I decline to accept the end of man. It is easy enough to say that man is immortal because he will endure: that when the last ding-dong of doom has clanged and faded from the last worthless rock hanging tideless in the last red and dying evening, that even then there will still be one more sound: that of his puny inexhaustible voice, still talking. I refuse to accept this. I believe that man will not merely endure: he will prevail. He is immortal, not because he alone among creatures has an inexhaustible voice, but because he has a soul, a spirit capable of compassion and sacrifice and endurance. The poet’s, the writer’s, duty is to write about these things. It is his privilege to help man endure by lifting his heart, by reminding him of the courage and honor and hope and pride and compassion and pity and sacrifice which have been the glory of his past. The poet’s voice need not merely be the record of man, it can be one of the props, the pillars to help him endure and prevail.

Button Sunday

This post has been a while coming, though I can never write all the things I want to about Prince. For me to have bought anything on vinyl in the early to mid-1980s was rare because I was on such a tight budget. Buying music would seriously have been a choice not to buy food. Also, the water leak disaster in one of my college-years houses that left most of my albums unplayable meant I got rid of a lot of them. But I could never have let go of Purple Rain. I have it on CD now, but holding the album in my hands evokes so many memories of all the stereos and apartments and cities where I listened to it and the people who listened to it with me.
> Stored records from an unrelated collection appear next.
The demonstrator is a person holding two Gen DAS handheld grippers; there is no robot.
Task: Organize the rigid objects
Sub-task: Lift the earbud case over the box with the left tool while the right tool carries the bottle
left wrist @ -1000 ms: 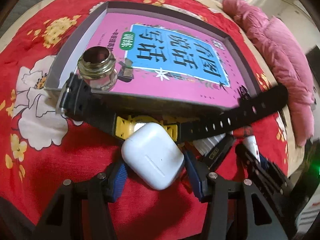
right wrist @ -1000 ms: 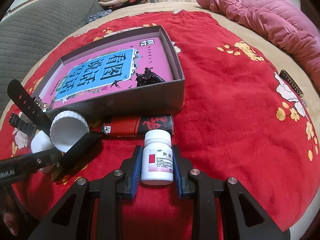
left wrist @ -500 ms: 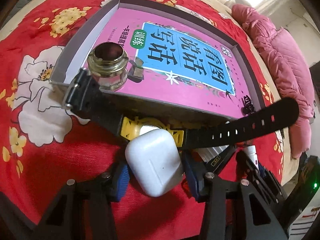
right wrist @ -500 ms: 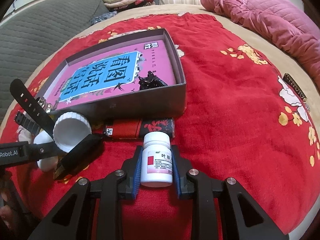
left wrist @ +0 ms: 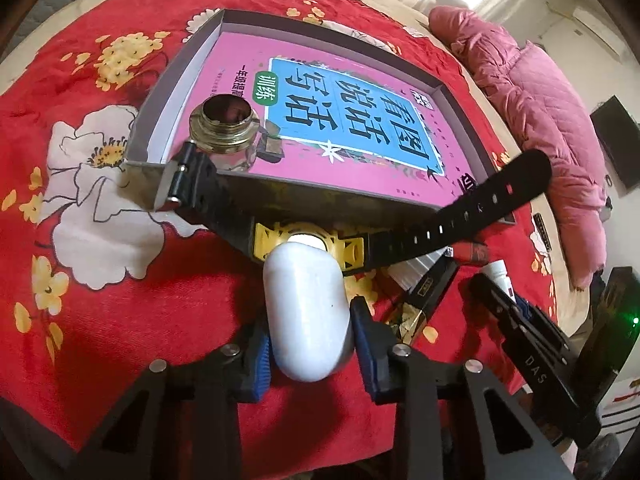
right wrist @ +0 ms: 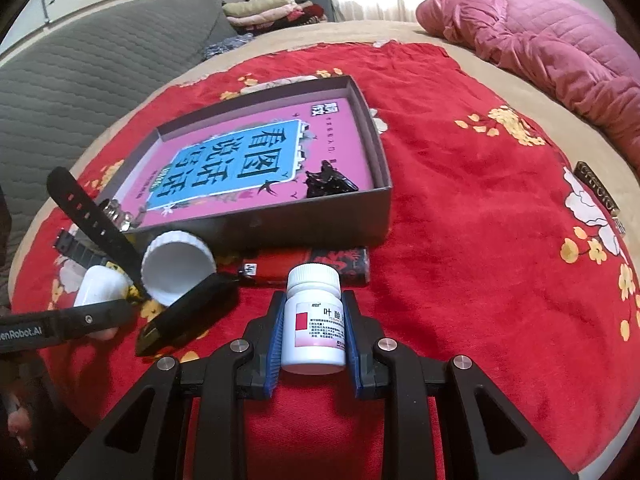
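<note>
At far left, the left gripper points steeply down over a white case on the red cloth. Its jaws are closing with the case between the blue pads; whether both pads already press on it is hard to make out, as a thin gap seems to show at the right pad. The case hides most of the yellow watch face behind it; only the yellow frame and the black straps show, one strap lying over the near wall of the box, the other rising free.

In the box, a metal fitting stands on a pink book in the near left corner; a small dark item in the near right corner is too indistinct to name.

In front of the box lie a white cap tilted on its side, a black bar and a red pack, partly covered by the bottle.

At right, the right gripper also tilts down, clamped on an upright white bottle, which stands on the cloth just before the red pack.

The cloth is floral, spread over a beige bed; a pink quilt lies at its far right edge, a grey sofa and folded clothes beyond at left.
</note>
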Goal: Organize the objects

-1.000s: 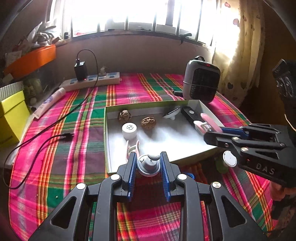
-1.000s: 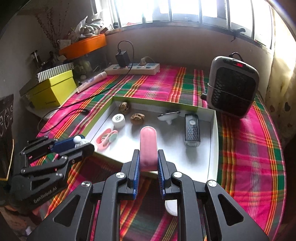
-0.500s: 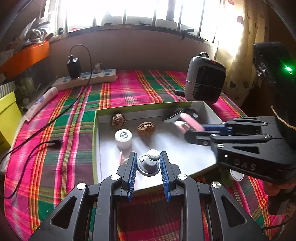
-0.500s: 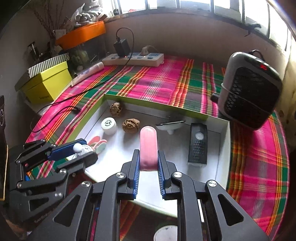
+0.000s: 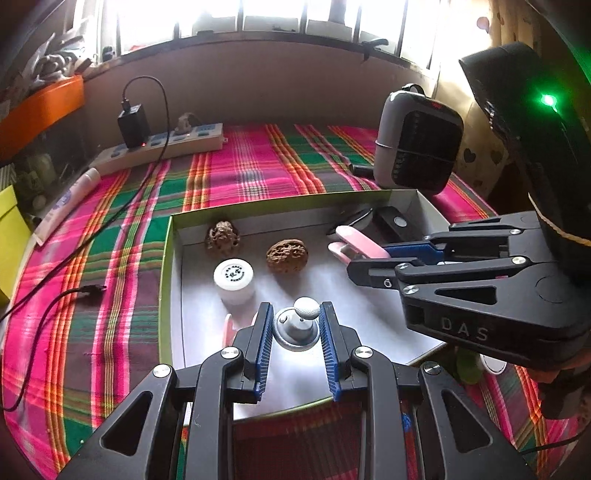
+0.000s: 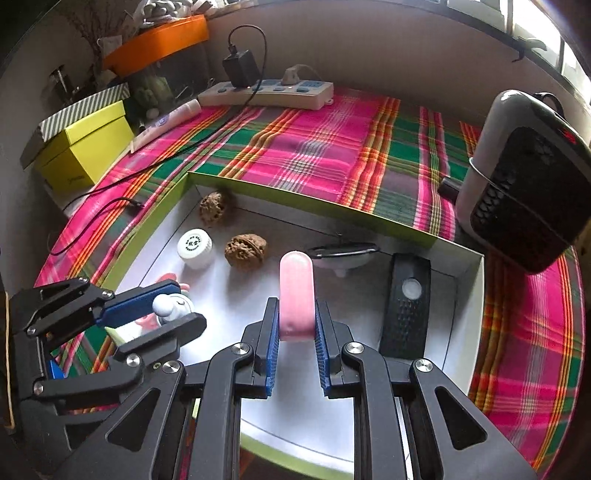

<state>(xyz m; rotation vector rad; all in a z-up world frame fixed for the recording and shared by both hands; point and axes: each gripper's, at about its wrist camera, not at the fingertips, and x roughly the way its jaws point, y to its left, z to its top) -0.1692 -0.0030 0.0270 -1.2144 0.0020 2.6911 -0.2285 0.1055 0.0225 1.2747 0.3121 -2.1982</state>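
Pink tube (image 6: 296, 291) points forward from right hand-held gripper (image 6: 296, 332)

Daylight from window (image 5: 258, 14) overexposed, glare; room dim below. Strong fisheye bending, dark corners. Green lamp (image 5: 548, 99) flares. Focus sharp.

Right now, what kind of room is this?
Probably a room in someone's home: a table under a plaid cloth, a power strip by the window, and a small heater.
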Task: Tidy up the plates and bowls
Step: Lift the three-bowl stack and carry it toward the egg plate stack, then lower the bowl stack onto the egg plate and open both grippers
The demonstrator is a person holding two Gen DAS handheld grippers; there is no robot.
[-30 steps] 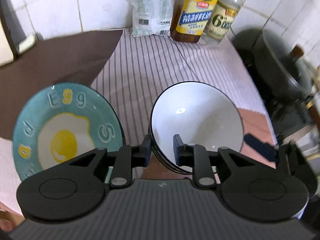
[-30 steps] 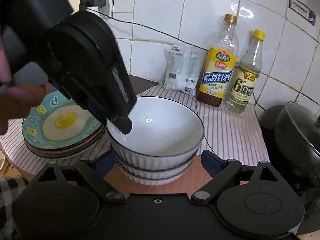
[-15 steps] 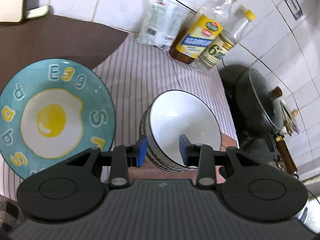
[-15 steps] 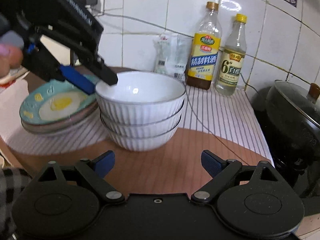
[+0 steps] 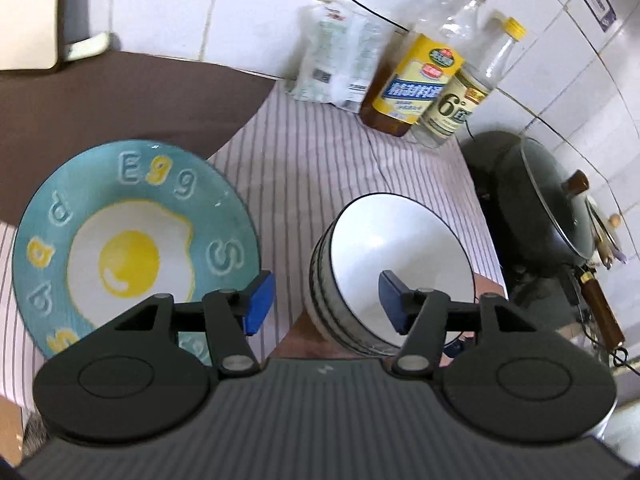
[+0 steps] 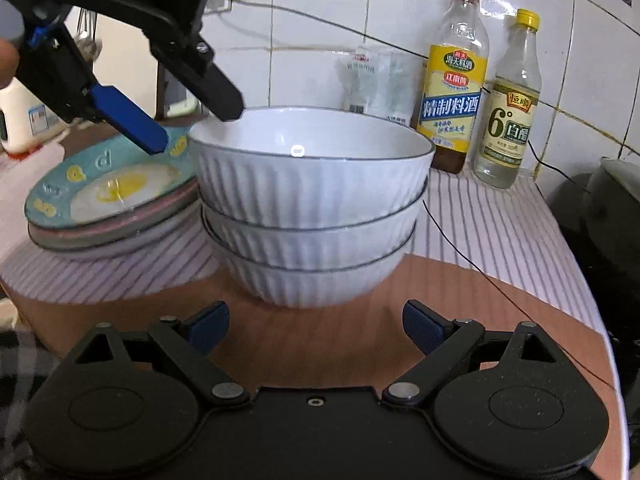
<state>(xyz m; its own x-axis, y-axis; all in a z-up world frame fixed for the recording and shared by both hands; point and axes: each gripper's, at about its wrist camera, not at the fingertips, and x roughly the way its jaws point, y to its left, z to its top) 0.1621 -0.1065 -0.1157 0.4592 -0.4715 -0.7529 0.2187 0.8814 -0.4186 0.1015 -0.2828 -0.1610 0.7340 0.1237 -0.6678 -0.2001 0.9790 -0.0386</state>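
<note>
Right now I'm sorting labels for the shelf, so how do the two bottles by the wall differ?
The cooking wine bottle is taller, with a gold-brown cap and a yellow and blue label; the vinegar bottle is slimmer, with a yellow cap and a pale label showing a big 6. The wine bottle holds only a little dark liquid at the bottom; the vinegar bottle's liquid is clear. Both are clear, upright and capped, side by side against the tiles.

Dim, bluish indoor light; small glare spot inside top bowl; strong fisheye bending at edges; slight blur.
</note>
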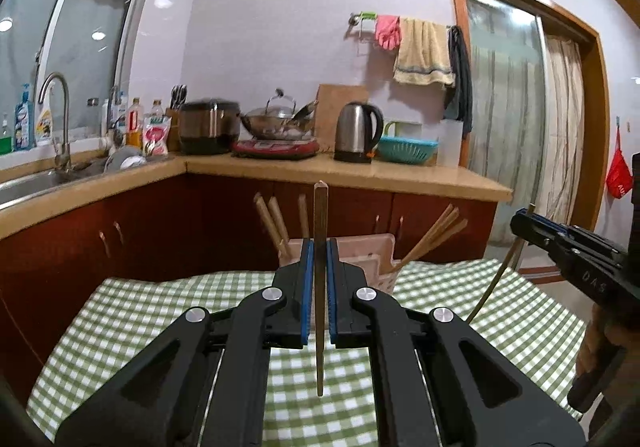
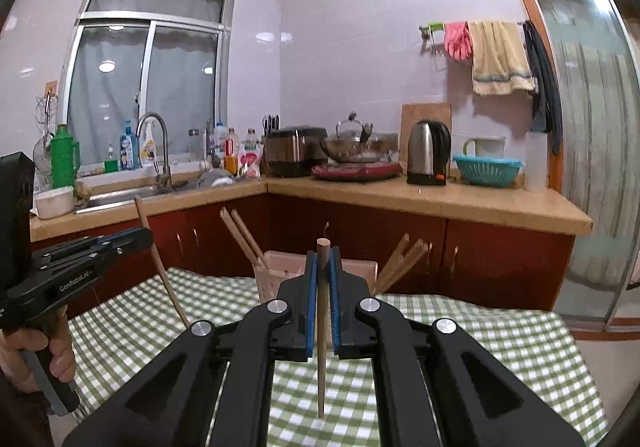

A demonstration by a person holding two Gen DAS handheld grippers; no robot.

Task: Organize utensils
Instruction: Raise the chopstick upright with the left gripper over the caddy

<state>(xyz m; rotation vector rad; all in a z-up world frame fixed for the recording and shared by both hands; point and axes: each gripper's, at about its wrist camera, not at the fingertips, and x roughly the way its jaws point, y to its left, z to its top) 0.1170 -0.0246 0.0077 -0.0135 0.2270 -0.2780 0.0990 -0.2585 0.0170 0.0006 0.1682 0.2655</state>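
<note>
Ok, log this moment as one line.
left gripper: shut on chopstick | right gripper: shut on chopstick | holder: behind, on table

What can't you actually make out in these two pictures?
- Left wrist view: the left gripper hides the middle of the pink holder, so its compartments stay unseen.
- Right wrist view: the right gripper covers the holder's front too.
- Both views: the bottle labels by the sink are too small to read.
- Left wrist view: the hand on the right gripper is cut off by the edge.
</note>
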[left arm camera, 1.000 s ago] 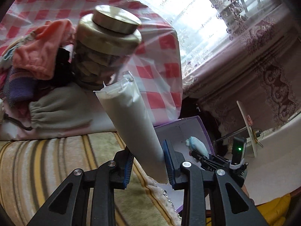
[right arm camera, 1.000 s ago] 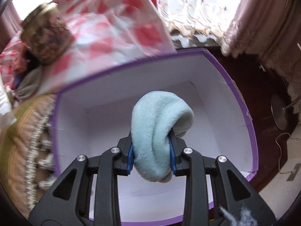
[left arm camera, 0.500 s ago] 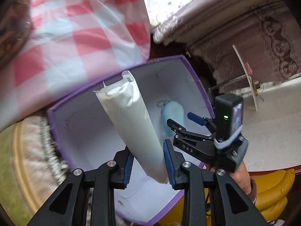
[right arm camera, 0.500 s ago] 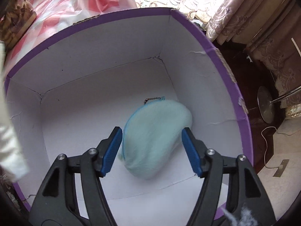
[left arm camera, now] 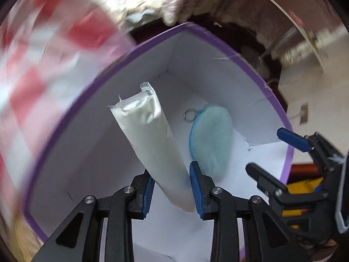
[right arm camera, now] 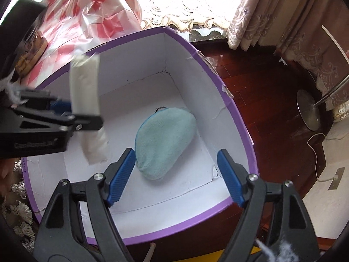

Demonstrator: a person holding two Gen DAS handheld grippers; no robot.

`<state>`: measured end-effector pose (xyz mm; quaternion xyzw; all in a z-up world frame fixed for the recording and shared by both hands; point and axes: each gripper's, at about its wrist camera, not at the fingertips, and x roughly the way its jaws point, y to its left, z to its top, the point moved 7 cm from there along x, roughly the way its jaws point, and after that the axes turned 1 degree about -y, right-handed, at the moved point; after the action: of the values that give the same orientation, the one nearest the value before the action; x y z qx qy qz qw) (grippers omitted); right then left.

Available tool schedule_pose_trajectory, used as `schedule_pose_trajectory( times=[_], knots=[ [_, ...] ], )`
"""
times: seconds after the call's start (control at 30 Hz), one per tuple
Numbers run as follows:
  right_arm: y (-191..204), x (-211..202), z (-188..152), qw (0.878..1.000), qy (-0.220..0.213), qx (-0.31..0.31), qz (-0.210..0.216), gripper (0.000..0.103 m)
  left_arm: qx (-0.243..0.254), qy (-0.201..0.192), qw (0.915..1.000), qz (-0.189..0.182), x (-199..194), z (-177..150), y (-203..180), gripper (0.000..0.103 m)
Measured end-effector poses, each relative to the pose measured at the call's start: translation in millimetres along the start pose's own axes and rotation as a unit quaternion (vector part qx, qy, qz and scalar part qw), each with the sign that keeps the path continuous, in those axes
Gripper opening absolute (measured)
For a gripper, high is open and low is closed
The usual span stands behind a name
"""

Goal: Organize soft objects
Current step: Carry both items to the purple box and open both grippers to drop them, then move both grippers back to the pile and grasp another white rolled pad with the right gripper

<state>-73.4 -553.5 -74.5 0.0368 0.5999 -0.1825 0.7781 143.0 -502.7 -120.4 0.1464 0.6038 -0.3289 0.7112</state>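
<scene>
A purple-rimmed box with a white inside holds a light blue fuzzy zip pouch lying on its floor; the pouch also shows in the left wrist view. My left gripper is shut on a long white soft packet and holds it above the box's inside; the packet also shows in the right wrist view. My right gripper is open and empty, above the box's near side, just behind the pouch. It also shows in the left wrist view.
A red-and-white checked plastic bag and a jar lie behind the box on the left. Dark wooden floor, curtains and a lamp base are on the right. A patterned cover borders the box's left side.
My right gripper has opened, left the blue pouch on the box floor and drawn back. My left gripper has carried the white packet from the pile to over the box.
</scene>
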Motion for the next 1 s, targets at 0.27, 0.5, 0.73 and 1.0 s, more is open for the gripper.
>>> schedule_pose_trajectory(
  times=[0.27, 0.5, 0.73, 1.0],
  knots=[
    [-1.9, -2.3, -3.4, 1.0, -0.002, 0.019, 0.009, 0.08, 0.041, -0.065, 0.9969, 0.014, -44.7, -1.5, 5.5, 0.062],
    [14.5, -7.7, -6.1, 1.0, -0.003, 0.02, 0.023, 0.08, -0.039, -0.15, 0.988, 0.0, -119.1, -34.2, 60.6, 0.062],
    [57.1, -25.1, 5.2, 0.999, -0.023, -0.016, 0.044, 0.08, -0.133, -0.208, 0.969, -0.018, -154.7, -97.2, 114.0, 0.062],
    [142.8, -50.4, 20.1, 0.99, -0.042, -0.099, 0.093, 0.08, -0.232, -0.242, 0.9422, 0.003, -186.2, -160.8, 170.2, 0.062]
  ],
)
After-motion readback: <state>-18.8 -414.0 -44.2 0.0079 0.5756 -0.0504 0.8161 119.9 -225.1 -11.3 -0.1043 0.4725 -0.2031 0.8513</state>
I feel fortunate to have lived and been young (and old) and a person who danced and sang along in a time when someone as gifted and unique as Prince was creating music. Not just the music he recorded, but all of his songs that other people covered. I don’t remember the first song I heard Prince sing or saw him perform, but I do have another of those “I remember the first time I heard it” stories.

When I was assistant managing a bookstore, one of our employees was a high school student who worked there afternoons and weekends. She kept telling me about her current music obsession, Sinéad O’Connor. I had no idea who that was; I hadn’t heard any of her music, but Alison was always quoting her lyrics to me. One night I was sitting in Pizza Hut–the place where Tom, Lynne, and I often took Jess and his friends when they were growing boys because of the all-you-can-eat pizza buffet–when a song came on the jukebox. I was mesmerized, something clicked, and I thought, That has to be the singer Alison’s always talking about. And that song is amazing.

It was, of course, “Nothing Compares 2 U,” and although Prince didn’t write it for O’Connor, as some people say, she certainly rode it into the stratosphere on her ascent to stardom. I doubt I knew it was a Prince song when I bought her CD I Do Not Want What I Haven’t Got, I just knew it was a great song.

I also feel fortunate that I live in the days of being able to fall down an Internet hole of online music and video whenever I want to hear or watch a legend like Prince. Nothing compares to him, and I’m sorry for all the unwritten, unrecorded music we’ll never get to hear, but so grateful for the music we have.

Button Sunday

I was browsing Gilmore Girls buttons and was disappointed not only by how many people can’t spell Connecticut, but that they’d put their misspellings on products they sell. Misspelling is not the Rory Gilmore way. Then again, I haven’t seen the entire series, so maybe there’s an entire episode devoted to Taylor Doose finding an arcane document in which that second “c” is not supposed to be there. Something to discuss at the Town Hall meeting.